In fairness, this part of the Krugman/Kristof argument seemed plausible at the time. But over the past two decades, no other nation has followed South Korea, Taiwan, and China up the ladder. And meanwhile, the string of factory fires and building collapses in Bangladesh and elsewhere has shown that sweatshop work is not merely low-paid; it can be deadly. Only global action, such as the just-signed extension, can protect workers.

Krugman and Kristof also did not fully reckon with what American union organizers call “the runaway shop.” Kalpona Akter, a former child garment worker who is now a prominent union leader in Bangladesh, points out that whenever workers press for wage increases and better conditions, corporations threaten to move their business elsewhere. The big brands are nimble because they do not actually own the garment factories; they source through sub-contractors and so have no local investments to lose. “When we ask for more pay, the owners bring up Ethiopia or Jordan,” Akter said.

Jasmin Malik Chua, the labor editor at Sourcing Journal, which covers the global garment industry, told me that there is nowhere in the Global South where garment workers make a “living wage.” The minimum wage in Bangladesh is $94 a month. “It is common for the factories to demand excessive overtime, more than 60 hours and seven days a week,” she said. “But even with the additional hours, workers aren’t paid enough, and they often have to rely on predatory lenders to meet their monthly expenses.”

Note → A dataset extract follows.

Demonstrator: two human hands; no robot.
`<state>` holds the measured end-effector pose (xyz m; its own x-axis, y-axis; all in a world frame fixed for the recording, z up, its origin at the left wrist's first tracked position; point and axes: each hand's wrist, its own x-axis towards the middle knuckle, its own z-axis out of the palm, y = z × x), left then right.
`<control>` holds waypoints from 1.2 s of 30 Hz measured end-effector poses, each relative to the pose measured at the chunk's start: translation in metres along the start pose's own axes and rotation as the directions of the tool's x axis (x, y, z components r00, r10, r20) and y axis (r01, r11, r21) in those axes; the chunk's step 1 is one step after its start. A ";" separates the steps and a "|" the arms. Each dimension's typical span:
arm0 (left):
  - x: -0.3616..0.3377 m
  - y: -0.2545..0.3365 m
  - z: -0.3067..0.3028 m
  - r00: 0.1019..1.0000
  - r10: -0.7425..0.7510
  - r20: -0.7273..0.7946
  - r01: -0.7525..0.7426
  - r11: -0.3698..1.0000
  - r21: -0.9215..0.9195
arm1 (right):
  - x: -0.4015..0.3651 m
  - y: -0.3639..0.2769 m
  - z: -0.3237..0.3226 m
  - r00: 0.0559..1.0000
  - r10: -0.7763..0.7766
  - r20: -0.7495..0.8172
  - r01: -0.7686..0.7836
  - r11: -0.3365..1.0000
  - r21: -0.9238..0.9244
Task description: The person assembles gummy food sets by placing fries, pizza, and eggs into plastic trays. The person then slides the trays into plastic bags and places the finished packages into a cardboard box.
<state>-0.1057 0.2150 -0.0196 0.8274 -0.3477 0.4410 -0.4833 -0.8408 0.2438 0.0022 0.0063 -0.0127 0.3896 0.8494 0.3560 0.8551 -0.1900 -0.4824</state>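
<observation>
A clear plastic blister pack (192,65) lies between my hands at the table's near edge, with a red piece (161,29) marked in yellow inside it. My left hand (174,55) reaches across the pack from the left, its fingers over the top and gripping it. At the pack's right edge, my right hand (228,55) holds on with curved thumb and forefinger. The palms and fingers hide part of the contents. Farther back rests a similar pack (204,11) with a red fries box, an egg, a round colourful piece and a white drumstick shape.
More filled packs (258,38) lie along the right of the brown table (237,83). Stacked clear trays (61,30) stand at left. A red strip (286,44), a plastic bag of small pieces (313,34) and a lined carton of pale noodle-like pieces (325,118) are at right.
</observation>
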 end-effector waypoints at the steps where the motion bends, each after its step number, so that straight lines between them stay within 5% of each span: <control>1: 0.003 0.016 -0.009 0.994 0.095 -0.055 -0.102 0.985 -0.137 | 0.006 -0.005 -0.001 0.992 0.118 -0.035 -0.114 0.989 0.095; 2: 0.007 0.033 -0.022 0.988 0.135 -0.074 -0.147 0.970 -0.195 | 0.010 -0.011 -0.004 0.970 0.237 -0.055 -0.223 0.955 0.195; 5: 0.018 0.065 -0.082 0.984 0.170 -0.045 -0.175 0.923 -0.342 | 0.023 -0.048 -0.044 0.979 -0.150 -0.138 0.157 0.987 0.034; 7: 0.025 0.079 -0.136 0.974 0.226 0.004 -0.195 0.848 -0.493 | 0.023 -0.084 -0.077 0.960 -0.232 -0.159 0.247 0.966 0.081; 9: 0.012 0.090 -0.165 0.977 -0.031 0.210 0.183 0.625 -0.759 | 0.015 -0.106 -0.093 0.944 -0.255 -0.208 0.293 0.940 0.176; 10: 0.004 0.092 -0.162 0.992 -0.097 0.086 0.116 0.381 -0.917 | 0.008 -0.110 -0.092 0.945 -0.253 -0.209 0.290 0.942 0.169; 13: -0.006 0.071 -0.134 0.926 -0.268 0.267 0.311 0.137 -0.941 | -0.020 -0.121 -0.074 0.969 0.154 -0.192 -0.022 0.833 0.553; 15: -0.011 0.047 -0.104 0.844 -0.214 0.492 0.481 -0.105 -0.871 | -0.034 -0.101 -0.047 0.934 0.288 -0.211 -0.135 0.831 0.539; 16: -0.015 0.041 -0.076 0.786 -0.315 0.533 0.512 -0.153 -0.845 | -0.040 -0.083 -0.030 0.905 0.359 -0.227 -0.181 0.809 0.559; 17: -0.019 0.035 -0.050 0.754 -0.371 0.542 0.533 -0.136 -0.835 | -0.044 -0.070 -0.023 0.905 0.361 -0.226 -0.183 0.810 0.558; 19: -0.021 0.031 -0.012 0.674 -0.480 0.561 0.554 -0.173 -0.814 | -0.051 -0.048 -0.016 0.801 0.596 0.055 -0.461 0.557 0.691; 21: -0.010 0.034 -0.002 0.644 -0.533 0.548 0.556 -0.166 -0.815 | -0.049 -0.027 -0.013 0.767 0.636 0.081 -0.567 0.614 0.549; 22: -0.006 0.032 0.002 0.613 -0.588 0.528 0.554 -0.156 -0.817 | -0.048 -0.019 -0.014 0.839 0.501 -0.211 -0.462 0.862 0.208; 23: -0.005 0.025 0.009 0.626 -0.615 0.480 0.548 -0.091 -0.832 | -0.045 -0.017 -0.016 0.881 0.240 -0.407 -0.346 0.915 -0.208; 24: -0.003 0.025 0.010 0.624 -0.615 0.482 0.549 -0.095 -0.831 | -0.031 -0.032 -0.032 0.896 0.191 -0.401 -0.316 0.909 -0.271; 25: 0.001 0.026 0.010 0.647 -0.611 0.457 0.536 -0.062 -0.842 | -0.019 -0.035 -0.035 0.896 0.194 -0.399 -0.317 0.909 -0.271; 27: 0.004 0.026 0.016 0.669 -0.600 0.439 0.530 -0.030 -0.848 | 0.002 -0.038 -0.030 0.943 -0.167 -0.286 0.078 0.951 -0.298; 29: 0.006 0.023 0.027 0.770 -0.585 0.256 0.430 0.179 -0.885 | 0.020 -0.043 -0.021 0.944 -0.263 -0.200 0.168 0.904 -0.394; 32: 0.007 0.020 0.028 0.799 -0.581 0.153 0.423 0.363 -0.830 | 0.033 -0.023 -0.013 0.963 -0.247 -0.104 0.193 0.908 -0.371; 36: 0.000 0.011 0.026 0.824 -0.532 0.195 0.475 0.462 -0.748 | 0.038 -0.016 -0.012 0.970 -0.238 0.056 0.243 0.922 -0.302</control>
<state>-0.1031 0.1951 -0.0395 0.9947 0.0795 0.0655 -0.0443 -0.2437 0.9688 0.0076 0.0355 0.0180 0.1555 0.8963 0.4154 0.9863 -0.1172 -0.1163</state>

Chua also explained that wages for garment workers amount to only between 1 and 3 percent of the final cost of our T-shirts and trousers. That means consumers in wealthy countries could spend slightly more on clothing and barely notice the difference. The scholars James Boyce and Betsy Hartmann lived in a poor Bangladeshi village in the mid-1970s and published their classic account of the experience, A Quiet Violence. Boyce told me, “Take an item of clothing that retails in the US for $15. Of that, let’s say 2 percent—30 cents—is going to the worker. Double that to 60 cents, and you could improve safety, raise wages, and transform the lives of millions of people.”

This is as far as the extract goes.